THE TASK ▸
Return, exactly and in full, the lines of the records below starting at the one with "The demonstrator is" and ending at the one with "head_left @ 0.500", and no other lines.

RECORDS ▸
-- Opening Marker --

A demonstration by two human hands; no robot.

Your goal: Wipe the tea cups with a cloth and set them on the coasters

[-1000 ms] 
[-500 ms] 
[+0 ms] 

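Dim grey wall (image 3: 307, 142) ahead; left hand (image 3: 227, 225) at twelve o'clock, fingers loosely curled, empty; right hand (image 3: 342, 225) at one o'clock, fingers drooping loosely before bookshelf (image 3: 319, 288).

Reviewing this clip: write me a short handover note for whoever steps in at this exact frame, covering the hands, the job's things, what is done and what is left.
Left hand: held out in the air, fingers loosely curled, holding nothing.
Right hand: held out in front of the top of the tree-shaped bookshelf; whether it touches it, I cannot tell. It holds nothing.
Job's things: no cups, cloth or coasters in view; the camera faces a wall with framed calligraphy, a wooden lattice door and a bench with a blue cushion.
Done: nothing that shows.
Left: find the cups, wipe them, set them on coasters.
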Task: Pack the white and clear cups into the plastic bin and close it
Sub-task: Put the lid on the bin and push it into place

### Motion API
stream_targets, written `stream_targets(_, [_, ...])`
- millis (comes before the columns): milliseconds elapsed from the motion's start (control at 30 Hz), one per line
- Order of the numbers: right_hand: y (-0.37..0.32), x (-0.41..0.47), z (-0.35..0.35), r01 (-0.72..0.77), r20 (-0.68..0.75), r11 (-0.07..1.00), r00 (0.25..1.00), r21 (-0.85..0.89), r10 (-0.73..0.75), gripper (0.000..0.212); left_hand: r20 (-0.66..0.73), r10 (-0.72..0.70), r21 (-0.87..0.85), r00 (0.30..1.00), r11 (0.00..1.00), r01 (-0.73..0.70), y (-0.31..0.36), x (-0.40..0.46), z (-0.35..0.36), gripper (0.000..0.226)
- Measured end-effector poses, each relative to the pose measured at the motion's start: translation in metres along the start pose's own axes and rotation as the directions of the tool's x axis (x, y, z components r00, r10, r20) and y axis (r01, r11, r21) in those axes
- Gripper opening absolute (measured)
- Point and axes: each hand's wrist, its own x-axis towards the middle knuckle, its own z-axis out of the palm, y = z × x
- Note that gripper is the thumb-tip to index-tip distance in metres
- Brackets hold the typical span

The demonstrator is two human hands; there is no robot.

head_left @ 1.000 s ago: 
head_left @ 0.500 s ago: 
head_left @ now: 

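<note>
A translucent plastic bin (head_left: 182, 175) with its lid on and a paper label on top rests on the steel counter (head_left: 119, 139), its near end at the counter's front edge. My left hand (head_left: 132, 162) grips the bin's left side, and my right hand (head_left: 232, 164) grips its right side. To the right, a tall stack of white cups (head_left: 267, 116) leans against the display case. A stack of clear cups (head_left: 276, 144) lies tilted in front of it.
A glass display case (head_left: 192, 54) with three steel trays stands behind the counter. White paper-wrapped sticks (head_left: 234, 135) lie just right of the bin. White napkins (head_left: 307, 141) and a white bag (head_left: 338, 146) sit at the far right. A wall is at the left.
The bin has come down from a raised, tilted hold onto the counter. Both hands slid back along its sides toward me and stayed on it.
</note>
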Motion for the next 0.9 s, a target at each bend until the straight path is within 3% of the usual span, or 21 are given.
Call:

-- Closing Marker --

ANSWER TO THIS PROBLEM ▸
The demonstrator is two human hands; there is no robot.

head_left @ 1.000 s ago: 
head_left @ 0.500 s ago: 

This exercise has been worked through to completion.